* Assignment
Going through the data, count each line that has the word "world". Reply with the total and nothing more.

* Collected material
▬▬▬
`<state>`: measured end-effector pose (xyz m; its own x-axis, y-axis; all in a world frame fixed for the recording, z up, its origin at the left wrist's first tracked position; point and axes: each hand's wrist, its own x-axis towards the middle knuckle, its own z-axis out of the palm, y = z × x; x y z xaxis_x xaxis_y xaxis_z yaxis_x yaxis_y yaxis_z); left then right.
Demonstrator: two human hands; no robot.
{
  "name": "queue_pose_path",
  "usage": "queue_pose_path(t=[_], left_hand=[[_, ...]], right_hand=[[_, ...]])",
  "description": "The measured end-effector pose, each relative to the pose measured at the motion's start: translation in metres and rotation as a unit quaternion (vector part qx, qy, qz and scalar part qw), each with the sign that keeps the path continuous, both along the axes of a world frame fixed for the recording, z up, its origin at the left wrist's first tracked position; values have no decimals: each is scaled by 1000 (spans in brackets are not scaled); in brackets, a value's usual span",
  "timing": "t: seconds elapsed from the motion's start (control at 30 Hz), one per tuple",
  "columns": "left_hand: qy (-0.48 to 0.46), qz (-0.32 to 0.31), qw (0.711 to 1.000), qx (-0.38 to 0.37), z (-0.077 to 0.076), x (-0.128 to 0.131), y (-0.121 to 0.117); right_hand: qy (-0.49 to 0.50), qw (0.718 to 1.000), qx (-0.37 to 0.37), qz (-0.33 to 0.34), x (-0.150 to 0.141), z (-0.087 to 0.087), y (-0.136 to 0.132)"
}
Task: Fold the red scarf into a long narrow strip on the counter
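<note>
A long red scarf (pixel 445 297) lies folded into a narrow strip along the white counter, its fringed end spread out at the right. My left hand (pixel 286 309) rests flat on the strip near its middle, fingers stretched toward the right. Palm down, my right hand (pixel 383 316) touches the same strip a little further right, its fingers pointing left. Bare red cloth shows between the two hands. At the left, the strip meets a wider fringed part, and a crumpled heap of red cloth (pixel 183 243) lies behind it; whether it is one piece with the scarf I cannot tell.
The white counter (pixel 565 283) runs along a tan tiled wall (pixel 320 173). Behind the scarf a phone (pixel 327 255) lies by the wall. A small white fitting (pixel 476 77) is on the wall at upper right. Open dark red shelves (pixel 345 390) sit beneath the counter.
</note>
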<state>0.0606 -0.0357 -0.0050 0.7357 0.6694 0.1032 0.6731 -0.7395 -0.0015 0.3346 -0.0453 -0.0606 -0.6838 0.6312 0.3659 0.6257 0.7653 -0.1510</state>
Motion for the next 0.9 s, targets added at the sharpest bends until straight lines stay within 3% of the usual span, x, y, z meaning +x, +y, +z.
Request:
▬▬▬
* Response
2